> [Assigned task]: Output all of the data verbatim.
+ + +
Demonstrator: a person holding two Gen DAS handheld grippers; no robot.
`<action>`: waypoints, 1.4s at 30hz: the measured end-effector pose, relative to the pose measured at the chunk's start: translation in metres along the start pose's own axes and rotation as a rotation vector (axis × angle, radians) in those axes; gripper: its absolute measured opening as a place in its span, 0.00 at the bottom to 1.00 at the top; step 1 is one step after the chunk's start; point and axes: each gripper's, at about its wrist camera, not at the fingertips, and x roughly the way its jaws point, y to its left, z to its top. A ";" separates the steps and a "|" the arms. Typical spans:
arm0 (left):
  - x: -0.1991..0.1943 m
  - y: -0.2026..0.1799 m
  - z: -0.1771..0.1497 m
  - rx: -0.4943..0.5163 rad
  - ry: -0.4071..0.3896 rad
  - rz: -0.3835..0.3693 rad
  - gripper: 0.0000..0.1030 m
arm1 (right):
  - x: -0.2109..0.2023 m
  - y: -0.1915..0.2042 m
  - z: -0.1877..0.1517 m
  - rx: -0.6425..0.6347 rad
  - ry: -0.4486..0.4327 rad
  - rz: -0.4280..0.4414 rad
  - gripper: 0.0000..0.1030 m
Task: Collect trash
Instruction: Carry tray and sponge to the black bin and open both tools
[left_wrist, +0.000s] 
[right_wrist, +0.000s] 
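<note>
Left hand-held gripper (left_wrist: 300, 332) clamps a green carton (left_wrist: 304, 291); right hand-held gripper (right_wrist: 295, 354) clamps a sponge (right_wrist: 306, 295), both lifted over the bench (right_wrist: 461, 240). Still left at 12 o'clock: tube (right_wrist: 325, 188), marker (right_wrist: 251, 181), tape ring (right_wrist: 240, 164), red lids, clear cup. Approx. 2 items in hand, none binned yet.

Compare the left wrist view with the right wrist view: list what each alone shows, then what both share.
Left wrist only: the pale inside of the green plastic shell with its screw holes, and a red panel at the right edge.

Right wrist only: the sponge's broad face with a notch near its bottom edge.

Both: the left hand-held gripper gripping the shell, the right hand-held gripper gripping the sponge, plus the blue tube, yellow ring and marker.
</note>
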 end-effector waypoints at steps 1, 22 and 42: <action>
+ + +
> [Solution for this problem]:
Demonstrator: a person holding two Gen DAS handheld grippers; no robot.
`<action>`: waypoints, 1.4s at 30hz: the measured end-effector pose, relative to the pose measured at the chunk's start: translation in metres along the start pose's own axes and rotation as a rotation vector (axis × angle, radians) in those axes; gripper: its absolute measured opening as a place in its span, 0.00 at the bottom to 1.00 at the top; step 1 is one step after the chunk's start; point and axes: each gripper's, at about its wrist camera, not at the fingertips, and x roughly the way its jaws point, y to its left, z to its top. A ";" separates the steps and a "|" the arms. Typical spans:
arm0 (left):
  - x: -0.1991..0.1943 m
  - y: -0.2026..0.1799 m
  - z: -0.1771..0.1497 m
  - rx: -0.4943..0.5163 rad
  - ry: -0.4071..0.3896 rad
  - rz: -0.3835..0.3693 rad
  - gripper: 0.0000..0.1030 m
arm1 (right):
  - x: -0.2109..0.2023 m
  - y: -0.1915..0.2042 m
  - z: -0.1877..0.1517 m
  - rx: -0.6425..0.6347 rad
  - ry: -0.4486..0.4327 rad
  - rz: -0.4280..0.4414 rad
  - gripper: 0.0000..0.1030 m
Task: Collect trash
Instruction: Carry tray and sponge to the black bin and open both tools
[left_wrist, +0.000s] 
[right_wrist, +0.000s] 
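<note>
Left hand-held gripper (left_wrist: 300, 332) clamps a green carton (left_wrist: 304, 291); right hand-held gripper (right_wrist: 295, 354) clamps a sponge (right_wrist: 306, 295), both lifted over the bench (right_wrist: 461, 240). Still left at 12 o'clock: tube (right_wrist: 325, 188), marker (right_wrist: 251, 181), tape ring (right_wrist: 240, 164), red lids, clear cup. Approx. 2 items in hand, none binned yet.

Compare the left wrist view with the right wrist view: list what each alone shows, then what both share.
Left wrist only: the pale inside of the green plastic shell with its screw holes, and a red panel at the right edge.

Right wrist only: the sponge's broad face with a notch near its bottom edge.

Both: the left hand-held gripper gripping the shell, the right hand-held gripper gripping the sponge, plus the blue tube, yellow ring and marker.
</note>
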 end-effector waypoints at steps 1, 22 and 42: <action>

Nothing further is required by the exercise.